Pankaj Mishra on the 90’s “revolution of aspiration” and the “common present”

“Beginning in the 1990s, a democratic revolution of aspiration -of the kind Tocqueville witnessed with many forebodings in early nineteenth-century America- swept across the world, sparking longings for wealth, status and power, in addition to ordinary desires for stability and contentment, in the most unpromising circumstances. Egalitarian ambition broke free of old social hierarchies, caste in India as well as class in Britain. The culture of individualism went universal, in ways barely anticipated by Tocqueville, or Adam Smith, who first theorized about a ‘commercial society’ of self-seeking individuals.

The emphasis on individual rights has heightened awareness of social discrimination and gender inequality; in many countries today, there is a remarkably greater acceptance of different sexual orientations. The larger political implications of this revolutionary individualism, however, are much more ambiguous. The crises of recent years have uncovered an extensive failure to realize the ideals of endless economic expansion and private wealth creation. Most newly created ‘individuals’ toil within poorly imagined social and political communities and/or states with weakening sovereignty. They not only suffer from the fact that old certitudes about their place in the world -including their sense of identity and self-worth- have been lost along with their links to traditional communities and other systems of support and comfort and sources of meaning. Their isolation has also been intensified by the decline or loss of postcolonial nation-building ideologies, and the junking of social democracy by globalized technocratic elites.

Thus, individuals with very different pasts find themselves herded by capitalism and technology into a common present, where grossly unequal distributions of wealth and power have created humiliating new hierarchies. This proximity, or what Hannah Arendt called ‘negative solidarity’, is rendered more claustrophobic by digital communications, the improved capacity for envious and resentful comparison, and the commonplace, and therefore compromised, quest for individual distinction and singularity.”

Bonus: Zygmunt Bauman

“We remain of course as modern as we were before; but these ‘we’ who are modern have considerably grown in numbers in recent years. We may well say that by now all or almost all of us, in every or almost every part of the planet, have become modern. And that means that today, unlike a decade or two ago, every land on the planet, with only a few exceptions, is subject to the obsessive, compulsive, unstoppable change that is nowadays called modernization, and to everything that goes with it, including the continuous production of human redundancy, and the social tensions it is bound to cause.”

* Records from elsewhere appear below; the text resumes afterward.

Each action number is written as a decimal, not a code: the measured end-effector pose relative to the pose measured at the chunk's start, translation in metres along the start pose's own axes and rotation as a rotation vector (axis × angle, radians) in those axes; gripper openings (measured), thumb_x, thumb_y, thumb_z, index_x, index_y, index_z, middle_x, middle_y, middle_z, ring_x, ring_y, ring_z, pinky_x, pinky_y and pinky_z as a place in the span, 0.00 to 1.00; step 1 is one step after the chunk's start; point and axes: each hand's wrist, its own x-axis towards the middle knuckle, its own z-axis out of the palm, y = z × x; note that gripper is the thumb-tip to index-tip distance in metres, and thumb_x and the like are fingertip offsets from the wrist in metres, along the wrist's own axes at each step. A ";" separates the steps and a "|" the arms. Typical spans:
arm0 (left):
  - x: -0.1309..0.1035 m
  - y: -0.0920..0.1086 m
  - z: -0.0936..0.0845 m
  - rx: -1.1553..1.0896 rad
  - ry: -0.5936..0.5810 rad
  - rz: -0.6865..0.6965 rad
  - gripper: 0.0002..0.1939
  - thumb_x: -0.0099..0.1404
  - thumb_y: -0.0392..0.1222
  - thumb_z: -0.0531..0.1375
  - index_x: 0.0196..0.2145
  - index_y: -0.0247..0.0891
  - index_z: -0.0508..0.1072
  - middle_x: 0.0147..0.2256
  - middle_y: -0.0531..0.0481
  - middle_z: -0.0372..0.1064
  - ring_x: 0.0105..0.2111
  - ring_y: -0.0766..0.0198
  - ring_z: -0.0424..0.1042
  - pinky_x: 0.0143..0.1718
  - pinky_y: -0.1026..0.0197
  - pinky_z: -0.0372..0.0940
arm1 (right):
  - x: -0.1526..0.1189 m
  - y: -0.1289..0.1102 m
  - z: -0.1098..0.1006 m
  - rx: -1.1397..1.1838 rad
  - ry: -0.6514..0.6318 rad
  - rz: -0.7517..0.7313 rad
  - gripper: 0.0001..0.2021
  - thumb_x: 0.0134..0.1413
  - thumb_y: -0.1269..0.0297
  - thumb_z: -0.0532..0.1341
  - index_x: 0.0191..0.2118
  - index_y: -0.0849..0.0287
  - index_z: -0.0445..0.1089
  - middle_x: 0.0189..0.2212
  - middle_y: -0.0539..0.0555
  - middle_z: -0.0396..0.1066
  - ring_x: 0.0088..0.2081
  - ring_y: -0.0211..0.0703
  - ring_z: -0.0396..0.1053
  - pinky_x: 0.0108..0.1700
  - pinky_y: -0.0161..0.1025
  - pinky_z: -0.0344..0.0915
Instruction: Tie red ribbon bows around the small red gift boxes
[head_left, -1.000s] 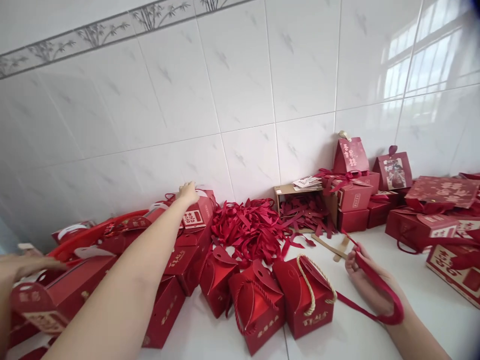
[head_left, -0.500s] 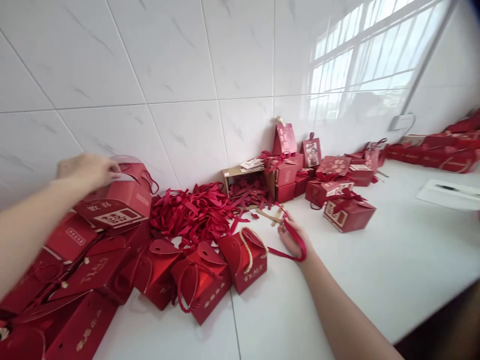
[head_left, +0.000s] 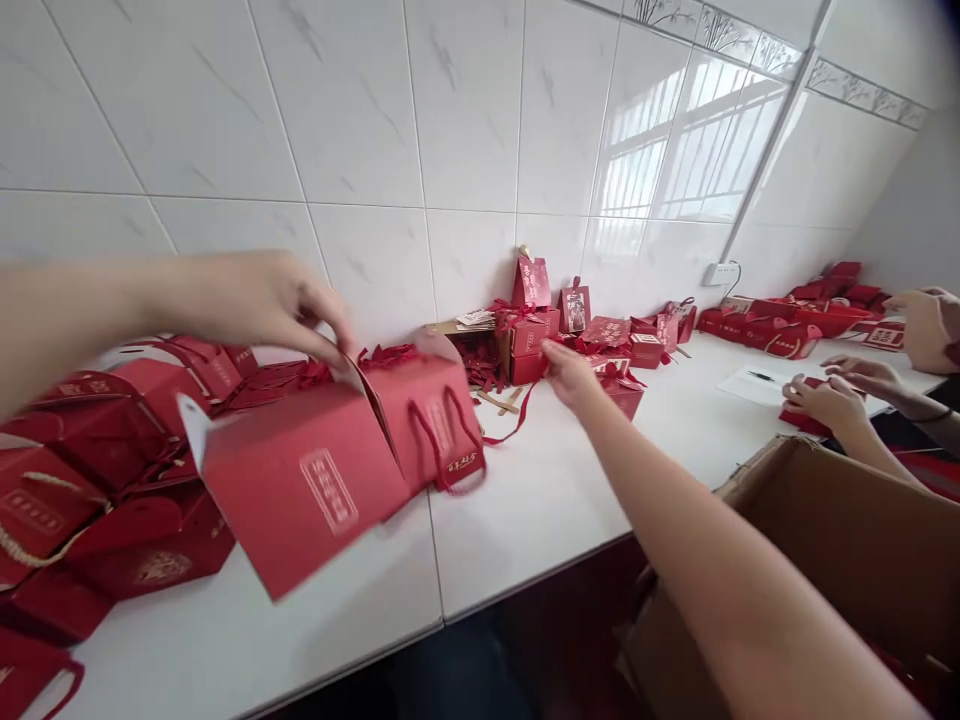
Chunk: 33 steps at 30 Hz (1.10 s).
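My left hand pinches the top edge of a large red gift box, which hangs tilted over the front of the counter and is slightly blurred. Behind it stands a red box with red cord handles. Further right, my right hand is closed on a dark red ribbon that trails down to the left, beside stacked small red boxes. Most of the loose ribbon pile is hidden behind the large box.
Many red boxes crowd the left side of the counter. An open cardboard carton stands at the front right. Other people's hands work at the far right, near a white paper with a pen.
My left hand has brought a red box rightward and forward from the left pile. The view has turned, bringing the carton and other people's hands into sight. The ribbon stays in my right hand.
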 end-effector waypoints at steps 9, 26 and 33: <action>-0.019 0.064 0.117 -0.403 -0.228 0.502 0.10 0.61 0.33 0.58 0.29 0.41 0.79 0.31 0.53 0.74 0.32 0.69 0.72 0.36 0.72 0.62 | -0.044 -0.162 -0.002 0.102 -0.021 -0.422 0.11 0.57 0.78 0.57 0.29 0.58 0.72 0.30 0.47 0.71 0.31 0.28 0.68 0.38 0.26 0.68; -0.026 0.018 0.142 -0.160 -0.211 0.154 0.15 0.54 0.29 0.51 0.28 0.42 0.77 0.39 0.48 0.70 0.34 0.63 0.70 0.30 0.65 0.62 | -0.109 -0.023 0.006 -0.141 -0.552 0.193 0.08 0.44 0.62 0.68 0.32 0.59 0.76 0.30 0.52 0.72 0.28 0.35 0.64 0.31 0.34 0.63; -0.034 0.036 0.129 -0.272 -0.017 -0.033 0.12 0.57 0.37 0.51 0.33 0.44 0.74 0.38 0.52 0.71 0.36 0.62 0.70 0.35 0.63 0.63 | -0.119 0.027 0.007 -0.178 -0.487 0.432 0.14 0.38 0.66 0.71 0.35 0.58 0.73 0.27 0.49 0.72 0.29 0.35 0.67 0.37 0.36 0.62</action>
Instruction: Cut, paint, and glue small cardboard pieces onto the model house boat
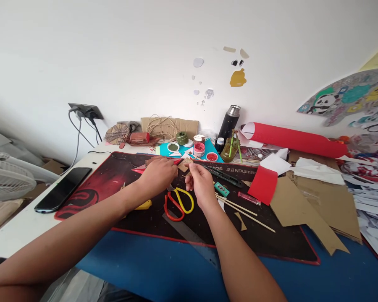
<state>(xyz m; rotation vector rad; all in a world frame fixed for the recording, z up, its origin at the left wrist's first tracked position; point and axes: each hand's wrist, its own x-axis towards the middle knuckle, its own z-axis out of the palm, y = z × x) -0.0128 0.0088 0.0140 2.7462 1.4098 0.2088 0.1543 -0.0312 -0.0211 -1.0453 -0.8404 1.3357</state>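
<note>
My left hand is over the dark mat, its fingers curled down at a red pointed piece; what the fingertips grip is hidden. My right hand is closed in a pinch at the edge of a small brown cardboard piece, which lies between the two hands. Scissors with one red and one yellow handle lie just below the hands. A yellow-handled tool is partly covered by my left forearm. Right of my right hand are a black cutter and a teal box.
Open paint jars and a black flask stand behind the hands. Wooden sticks, a red paper piece and cardboard lie right. A metal ruler crosses the front edge. A phone lies left.
</note>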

Charles Taylor on globalization, media and “diasporic consciousness”

Queen’s Quarterly, Fall 1998

Globalization also involves the development of world media spaces. The media now reach into all but the most remote societies. They thoroughly permeate these communities, and many media organizations are constantly casting about the globe, collecting their select audiences, those groups of people who are fixed on certain images and programs. Along with this, and not entirely separate from it, there is a world public sphere and the development even of world civil society in term of public opinion. Think of the tremendous importance in our world today of organizations like Amnesty International.

But perhaps the most fascinating aspect of globalization is the tremendous increase in international migration and the consequent diversification of the populations in many countries. A few decades ago a country like Canada had a population -speaking just of religion- that was Catholic, Protestant, or Jewish. Today, every major religion is represented in substantial numbers within the Canadian population. And with this comes the development of another striking phenomenon, something we might call a diasporic consciousness. People now live in imagined spaces, spaces where they see themselves situated within a certain society, and more and more of these space straddle borders and other boundaries. You now have people who are in many ways fully integrated as citizens of their new countries, but at the same time retain active interest and contact with people in their country of origin. Their interest in the politics of one country feeds into their interest in the politics of the other, and they are linked also to their country-of-origin compatriots settled in different nations all over the world.”